_Collected material_.

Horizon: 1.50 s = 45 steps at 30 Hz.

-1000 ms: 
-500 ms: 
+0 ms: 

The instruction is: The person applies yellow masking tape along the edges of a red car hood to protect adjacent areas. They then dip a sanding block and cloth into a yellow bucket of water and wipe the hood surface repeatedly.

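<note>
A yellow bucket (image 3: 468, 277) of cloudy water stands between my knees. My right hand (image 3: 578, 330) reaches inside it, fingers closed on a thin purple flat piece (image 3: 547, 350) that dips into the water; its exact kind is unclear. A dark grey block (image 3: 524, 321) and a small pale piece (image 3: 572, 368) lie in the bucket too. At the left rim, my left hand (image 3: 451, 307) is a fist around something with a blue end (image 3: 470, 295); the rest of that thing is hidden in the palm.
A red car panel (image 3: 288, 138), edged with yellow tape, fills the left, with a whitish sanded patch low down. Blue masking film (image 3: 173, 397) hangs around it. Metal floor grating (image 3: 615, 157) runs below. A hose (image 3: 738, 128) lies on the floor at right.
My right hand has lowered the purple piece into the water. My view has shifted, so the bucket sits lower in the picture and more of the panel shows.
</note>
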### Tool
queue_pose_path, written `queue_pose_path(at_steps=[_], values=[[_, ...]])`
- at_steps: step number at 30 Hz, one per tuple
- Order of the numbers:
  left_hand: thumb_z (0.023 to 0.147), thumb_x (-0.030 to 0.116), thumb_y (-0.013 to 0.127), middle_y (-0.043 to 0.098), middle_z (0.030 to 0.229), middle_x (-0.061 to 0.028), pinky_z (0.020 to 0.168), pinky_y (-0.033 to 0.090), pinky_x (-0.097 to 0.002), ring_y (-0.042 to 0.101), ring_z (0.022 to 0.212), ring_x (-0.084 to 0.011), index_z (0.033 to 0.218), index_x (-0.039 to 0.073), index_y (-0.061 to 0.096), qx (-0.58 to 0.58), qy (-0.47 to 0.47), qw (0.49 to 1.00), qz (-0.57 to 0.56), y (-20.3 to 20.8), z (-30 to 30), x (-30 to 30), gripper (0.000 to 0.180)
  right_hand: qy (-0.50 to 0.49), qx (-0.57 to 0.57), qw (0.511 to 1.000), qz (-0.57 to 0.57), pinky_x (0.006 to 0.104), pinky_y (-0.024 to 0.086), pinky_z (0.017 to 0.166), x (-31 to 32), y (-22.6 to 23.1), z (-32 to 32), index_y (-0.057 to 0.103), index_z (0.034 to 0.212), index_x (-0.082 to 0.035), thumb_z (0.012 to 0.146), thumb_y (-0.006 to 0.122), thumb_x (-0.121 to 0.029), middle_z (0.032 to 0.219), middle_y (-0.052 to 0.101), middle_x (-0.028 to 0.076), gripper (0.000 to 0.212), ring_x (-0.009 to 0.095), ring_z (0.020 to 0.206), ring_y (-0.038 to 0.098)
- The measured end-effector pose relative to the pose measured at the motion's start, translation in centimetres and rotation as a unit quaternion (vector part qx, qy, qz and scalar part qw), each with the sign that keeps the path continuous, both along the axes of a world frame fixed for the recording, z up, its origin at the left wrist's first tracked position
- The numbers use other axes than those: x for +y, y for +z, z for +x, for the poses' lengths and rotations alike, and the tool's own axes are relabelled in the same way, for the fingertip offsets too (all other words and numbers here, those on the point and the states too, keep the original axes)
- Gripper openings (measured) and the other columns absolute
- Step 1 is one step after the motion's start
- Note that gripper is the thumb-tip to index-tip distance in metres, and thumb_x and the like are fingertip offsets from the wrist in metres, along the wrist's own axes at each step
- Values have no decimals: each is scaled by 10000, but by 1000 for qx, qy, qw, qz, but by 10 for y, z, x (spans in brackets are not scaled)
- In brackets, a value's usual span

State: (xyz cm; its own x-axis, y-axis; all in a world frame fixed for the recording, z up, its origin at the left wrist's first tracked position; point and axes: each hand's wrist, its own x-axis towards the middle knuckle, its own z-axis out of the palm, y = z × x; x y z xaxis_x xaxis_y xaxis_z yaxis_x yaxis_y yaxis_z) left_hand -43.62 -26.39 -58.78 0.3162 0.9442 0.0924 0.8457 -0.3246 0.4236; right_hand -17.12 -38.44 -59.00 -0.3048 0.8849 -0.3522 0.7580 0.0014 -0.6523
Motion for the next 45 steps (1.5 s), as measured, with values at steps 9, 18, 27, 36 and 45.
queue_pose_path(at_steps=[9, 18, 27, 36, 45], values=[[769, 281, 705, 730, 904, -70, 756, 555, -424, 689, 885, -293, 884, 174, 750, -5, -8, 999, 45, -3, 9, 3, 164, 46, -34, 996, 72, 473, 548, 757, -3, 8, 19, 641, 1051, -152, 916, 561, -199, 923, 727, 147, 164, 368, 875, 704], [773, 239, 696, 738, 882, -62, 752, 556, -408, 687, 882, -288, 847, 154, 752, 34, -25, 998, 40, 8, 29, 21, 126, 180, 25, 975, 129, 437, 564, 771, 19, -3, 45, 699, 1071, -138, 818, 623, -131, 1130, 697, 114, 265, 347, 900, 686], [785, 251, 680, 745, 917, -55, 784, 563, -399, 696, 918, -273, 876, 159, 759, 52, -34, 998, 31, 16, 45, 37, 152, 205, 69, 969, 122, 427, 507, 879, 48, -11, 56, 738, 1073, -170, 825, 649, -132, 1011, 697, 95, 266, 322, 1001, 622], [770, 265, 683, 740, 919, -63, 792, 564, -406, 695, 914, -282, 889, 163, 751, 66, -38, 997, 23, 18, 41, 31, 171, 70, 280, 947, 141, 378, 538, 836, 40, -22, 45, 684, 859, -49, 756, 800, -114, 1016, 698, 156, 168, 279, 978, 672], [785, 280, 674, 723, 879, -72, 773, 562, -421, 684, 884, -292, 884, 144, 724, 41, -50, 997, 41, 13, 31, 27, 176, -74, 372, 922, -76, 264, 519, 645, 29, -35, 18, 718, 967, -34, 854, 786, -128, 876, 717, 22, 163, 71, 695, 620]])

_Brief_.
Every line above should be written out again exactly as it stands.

_Result of this exercise_.
Horizon: 1.50 s = 45 steps at 30 Hz.

-1000 ms: 
-500 ms: 
+0 ms: 

The instruction is: The person applies yellow masking tape along the edges of a red car hood to protect adjacent areas. They then dip a sanding block and cloth into a yellow bucket of water and wipe the hood surface repeatedly.

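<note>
A yellow bucket (image 3: 468, 277) of cloudy water stands between my knees. My right hand (image 3: 578, 330) reaches inside it, fingers closed on a thin purple flat piece (image 3: 547, 350) that dips into the water; its exact kind is unclear. A dark grey block (image 3: 524, 321) and a small pale piece (image 3: 572, 368) lie in the bucket too. At the left rim, my left hand (image 3: 451, 307) is a fist around something with a blue end (image 3: 470, 295); the rest of that thing is hidden in the palm.
A red car panel (image 3: 288, 138), edged with yellow tape, fills the left, with a whitish sanded patch low down. Blue masking film (image 3: 173, 397) hangs around it. Metal floor grating (image 3: 615, 157) runs below. A hose (image 3: 738, 128) lies on the floor at right.
My right hand has lowered the purple piece into the water. My view has shifted, so the bucket sits lower in the picture and more of the panel shows.
</note>
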### Tool
queue_pose_path, written `queue_pose_path(at_steps=[_], values=[[_, ...]])`
- at_steps: step number at 30 Hz, one per tuple
- Order of the numbers:
  left_hand: thumb_z (0.023 to 0.147), thumb_x (-0.030 to 0.116), thumb_y (-0.013 to 0.127), middle_y (-0.043 to 0.098), middle_z (0.030 to 0.229), middle_x (-0.061 to 0.028), pinky_z (0.020 to 0.168), pinky_y (-0.033 to 0.090), pinky_x (-0.097 to 0.002), ring_y (-0.042 to 0.101), ring_z (0.022 to 0.212), ring_x (-0.084 to 0.011), index_z (0.033 to 0.218), index_x (-0.039 to 0.073), index_y (-0.061 to 0.096), qx (-0.58 to 0.58), qy (-0.47 to 0.47), qw (0.49 to 1.00), qz (-0.57 to 0.56), y (-20.3 to 20.8), z (-30 to 30), x (-30 to 30), gripper (0.000 to 0.180)
  right_hand: qy (-0.50 to 0.49), qx (-0.57 to 0.57), qw (0.511 to 1.000), qz (-0.57 to 0.57), pinky_x (0.006 to 0.104), pinky_y (-0.024 to 0.086), pinky_z (0.017 to 0.166), x (-31 to 32), y (-22.6 to 23.1), z (-32 to 32), index_y (-0.057 to 0.103), index_z (0.034 to 0.212), index_x (-0.082 to 0.035), thumb_z (0.012 to 0.146), thumb_y (-0.006 to 0.122), thumb_x (-0.121 to 0.029), middle_z (0.032 to 0.219), middle_y (-0.052 to 0.101), middle_x (-0.028 to 0.076), gripper (0.000 to 0.212), ring_x (-0.009 to 0.095), ring_z (0.020 to 0.206), ring_y (-0.038 to 0.098)
- The measured end-effector pose relative to the pose measured at the motion's start, translation in centimetres and rotation as a unit quaternion (vector part qx, qy, qz and scalar part qw), each with the sign that keeps the path continuous, both along the axes of a world frame fixed for the recording, z up, its origin at the left wrist's first tracked position
- The numbers use other axes than those: x for +y, y for +z, z for +x, for the poses' lengths and rotations alike, and the tool's own axes are relabelled in the same way, for the fingertip offsets too (all other words and numbers here, those on the point and the states too, keep the original axes)
- Gripper openings (measured) and the other columns absolute
- Step 1 is one step after the motion's start
- Note that gripper is the thumb-tip to index-tip distance in metres, and thumb_x and the like are fingertip offsets from the wrist in metres, along the wrist's own axes at each step
- Values have no decimals: each is scaled by 10000, but by 1000 for qx, qy, qw, qz, but by 10 for y, z, x (spans in brackets are not scaled)
- In brackets, a value's usual span

State: (xyz cm; its own x-axis, y-axis; all in a world frame fixed for the recording, z up, its origin at the left wrist's first tracked position; point and axes: each hand's wrist, its own x-axis towards the middle knuckle, its own z-axis out of the palm, y = z × x; x y z xaxis_x xaxis_y xaxis_z yaxis_x yaxis_y yaxis_z) left_hand -43.62 -26.39 -58.78 0.3162 0.9442 0.0924 0.8457 -0.3246 0.4236; right_hand -17.12 -38.44 -59.00 -0.3048 0.8849 -0.3522 0.7580 0.0014 -0.6523
Motion for the next 45 steps (1.5 s), as measured, with values at steps 9, 18, 27, 36 and 45.
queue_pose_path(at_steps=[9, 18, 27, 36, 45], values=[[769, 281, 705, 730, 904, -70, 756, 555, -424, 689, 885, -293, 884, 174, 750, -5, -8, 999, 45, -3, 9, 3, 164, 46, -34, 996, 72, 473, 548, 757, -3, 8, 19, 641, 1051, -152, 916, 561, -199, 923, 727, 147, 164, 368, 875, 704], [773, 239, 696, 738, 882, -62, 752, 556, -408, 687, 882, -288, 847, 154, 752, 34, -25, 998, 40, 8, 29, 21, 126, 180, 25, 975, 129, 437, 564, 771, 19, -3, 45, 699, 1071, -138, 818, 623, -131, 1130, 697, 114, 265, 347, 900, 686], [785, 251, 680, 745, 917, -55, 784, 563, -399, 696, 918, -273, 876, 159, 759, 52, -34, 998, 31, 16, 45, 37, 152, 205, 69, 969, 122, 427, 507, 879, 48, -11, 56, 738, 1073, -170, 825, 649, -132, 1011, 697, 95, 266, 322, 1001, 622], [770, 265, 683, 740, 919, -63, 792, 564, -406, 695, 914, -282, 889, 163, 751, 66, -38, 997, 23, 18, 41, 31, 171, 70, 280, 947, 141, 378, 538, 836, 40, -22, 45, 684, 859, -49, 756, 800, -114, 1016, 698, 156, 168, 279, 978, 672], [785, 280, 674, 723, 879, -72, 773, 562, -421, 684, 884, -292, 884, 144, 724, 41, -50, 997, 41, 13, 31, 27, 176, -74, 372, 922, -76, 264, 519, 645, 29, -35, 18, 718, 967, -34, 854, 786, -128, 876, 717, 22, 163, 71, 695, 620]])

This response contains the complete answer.